BEGIN Record extracts

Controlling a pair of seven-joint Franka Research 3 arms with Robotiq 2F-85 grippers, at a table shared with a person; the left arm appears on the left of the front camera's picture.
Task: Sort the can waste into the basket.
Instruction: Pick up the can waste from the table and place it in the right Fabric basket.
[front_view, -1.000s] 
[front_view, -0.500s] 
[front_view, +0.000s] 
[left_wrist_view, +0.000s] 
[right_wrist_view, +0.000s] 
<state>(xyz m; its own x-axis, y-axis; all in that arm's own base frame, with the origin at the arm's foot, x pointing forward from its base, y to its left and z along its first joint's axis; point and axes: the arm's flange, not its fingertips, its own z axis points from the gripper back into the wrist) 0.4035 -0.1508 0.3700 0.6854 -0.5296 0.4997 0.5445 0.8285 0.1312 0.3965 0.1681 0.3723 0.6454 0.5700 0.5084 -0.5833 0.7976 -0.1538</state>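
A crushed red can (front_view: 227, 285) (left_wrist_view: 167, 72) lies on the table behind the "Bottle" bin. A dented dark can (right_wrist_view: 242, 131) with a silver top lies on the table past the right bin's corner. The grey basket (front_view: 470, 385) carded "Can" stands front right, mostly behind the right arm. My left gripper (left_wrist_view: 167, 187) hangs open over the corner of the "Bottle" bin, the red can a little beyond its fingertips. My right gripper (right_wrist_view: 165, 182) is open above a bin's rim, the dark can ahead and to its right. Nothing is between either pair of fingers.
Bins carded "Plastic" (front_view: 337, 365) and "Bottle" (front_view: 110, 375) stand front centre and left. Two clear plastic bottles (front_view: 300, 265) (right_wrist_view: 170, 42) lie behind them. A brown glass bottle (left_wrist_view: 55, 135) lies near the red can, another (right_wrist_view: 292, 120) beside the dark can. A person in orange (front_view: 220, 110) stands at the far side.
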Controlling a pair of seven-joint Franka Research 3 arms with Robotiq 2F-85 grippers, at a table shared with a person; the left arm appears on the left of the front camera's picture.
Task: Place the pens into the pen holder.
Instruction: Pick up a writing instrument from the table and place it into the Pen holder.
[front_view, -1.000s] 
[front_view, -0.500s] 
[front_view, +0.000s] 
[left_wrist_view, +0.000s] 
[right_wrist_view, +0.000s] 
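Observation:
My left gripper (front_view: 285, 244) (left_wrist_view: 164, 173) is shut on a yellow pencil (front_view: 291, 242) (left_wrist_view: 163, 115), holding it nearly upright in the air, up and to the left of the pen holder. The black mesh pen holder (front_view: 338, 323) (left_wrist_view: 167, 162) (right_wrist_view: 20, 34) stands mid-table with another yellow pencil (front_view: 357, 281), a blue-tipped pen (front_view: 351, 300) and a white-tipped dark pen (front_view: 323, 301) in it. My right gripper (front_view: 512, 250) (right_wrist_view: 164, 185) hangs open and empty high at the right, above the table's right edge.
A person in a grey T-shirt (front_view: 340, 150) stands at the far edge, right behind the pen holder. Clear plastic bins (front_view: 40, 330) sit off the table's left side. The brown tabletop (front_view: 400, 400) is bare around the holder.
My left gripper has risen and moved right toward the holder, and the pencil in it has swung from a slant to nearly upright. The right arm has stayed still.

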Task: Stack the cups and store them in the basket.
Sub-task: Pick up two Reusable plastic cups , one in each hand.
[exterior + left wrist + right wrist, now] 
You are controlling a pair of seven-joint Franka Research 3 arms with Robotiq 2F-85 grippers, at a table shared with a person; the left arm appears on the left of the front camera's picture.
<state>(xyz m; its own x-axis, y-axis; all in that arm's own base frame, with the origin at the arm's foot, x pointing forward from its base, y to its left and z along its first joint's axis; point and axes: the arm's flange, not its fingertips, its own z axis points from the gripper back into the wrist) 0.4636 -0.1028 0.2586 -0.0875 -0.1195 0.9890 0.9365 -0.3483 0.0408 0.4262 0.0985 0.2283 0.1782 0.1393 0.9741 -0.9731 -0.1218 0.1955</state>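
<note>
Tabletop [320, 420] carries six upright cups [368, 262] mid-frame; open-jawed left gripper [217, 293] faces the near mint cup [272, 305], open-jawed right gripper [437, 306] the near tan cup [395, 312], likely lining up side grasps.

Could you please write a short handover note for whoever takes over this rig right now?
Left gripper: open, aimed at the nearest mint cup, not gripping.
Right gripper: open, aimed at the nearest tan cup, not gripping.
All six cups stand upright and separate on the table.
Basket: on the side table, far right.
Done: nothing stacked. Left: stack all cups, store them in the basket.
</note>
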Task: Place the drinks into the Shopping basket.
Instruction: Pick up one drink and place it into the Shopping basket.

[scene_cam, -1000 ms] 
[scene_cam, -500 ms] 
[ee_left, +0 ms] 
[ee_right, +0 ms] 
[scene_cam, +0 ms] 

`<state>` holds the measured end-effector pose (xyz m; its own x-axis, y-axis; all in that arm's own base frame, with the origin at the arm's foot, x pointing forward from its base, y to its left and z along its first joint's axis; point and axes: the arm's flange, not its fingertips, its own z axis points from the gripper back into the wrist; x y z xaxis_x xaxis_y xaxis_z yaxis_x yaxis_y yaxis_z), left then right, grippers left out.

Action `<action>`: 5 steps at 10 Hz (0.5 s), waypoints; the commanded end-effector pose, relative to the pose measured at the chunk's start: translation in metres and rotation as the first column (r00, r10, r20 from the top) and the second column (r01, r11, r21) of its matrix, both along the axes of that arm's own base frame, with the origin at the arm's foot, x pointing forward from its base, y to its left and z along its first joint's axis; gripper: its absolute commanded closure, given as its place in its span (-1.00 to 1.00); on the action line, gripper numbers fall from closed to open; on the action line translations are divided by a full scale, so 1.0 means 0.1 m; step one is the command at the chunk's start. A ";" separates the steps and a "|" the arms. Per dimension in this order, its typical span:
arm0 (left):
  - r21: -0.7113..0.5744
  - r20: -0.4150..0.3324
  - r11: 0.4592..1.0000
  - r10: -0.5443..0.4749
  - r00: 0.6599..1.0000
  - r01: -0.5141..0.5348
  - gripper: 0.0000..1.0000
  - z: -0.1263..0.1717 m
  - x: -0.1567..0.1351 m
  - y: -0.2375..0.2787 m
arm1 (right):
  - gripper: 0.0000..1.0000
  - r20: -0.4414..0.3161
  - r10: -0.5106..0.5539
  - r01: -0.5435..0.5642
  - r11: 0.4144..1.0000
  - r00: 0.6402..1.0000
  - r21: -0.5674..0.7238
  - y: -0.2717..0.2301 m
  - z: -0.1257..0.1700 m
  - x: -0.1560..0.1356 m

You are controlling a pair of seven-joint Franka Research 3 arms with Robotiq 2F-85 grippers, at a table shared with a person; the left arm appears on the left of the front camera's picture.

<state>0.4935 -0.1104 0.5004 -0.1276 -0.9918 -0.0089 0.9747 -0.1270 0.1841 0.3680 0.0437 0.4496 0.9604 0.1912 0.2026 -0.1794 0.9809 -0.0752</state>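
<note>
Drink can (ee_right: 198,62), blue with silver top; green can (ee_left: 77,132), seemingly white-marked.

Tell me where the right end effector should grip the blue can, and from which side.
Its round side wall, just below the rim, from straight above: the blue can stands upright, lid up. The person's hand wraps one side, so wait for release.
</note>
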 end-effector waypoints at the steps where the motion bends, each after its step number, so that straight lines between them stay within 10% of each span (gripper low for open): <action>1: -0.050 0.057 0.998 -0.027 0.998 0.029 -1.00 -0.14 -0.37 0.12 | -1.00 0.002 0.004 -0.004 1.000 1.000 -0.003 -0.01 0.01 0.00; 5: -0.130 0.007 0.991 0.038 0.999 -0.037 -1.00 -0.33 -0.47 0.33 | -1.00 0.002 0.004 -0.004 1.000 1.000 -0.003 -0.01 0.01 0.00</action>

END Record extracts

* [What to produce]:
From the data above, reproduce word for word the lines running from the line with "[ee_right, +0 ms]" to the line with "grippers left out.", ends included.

* [Answer box]:
[ee_right, +0 ms] 
[scene_cam, +0 ms] 

`<state>` holds the measured end-effector pose (xyz m; its own x-axis, y-axis; all in that arm's own base frame, with the origin at the arm's foot, x pointing forward from its base, y to its left and z along its first joint's axis; point and axes: the arm's flange, not its fingertips, its own z axis points from the gripper back into the wrist; x y z xaxis_x xaxis_y xaxis_z yaxis_x yaxis_y yaxis_z), left then right, grippers left out.

This exercise is now fully answered.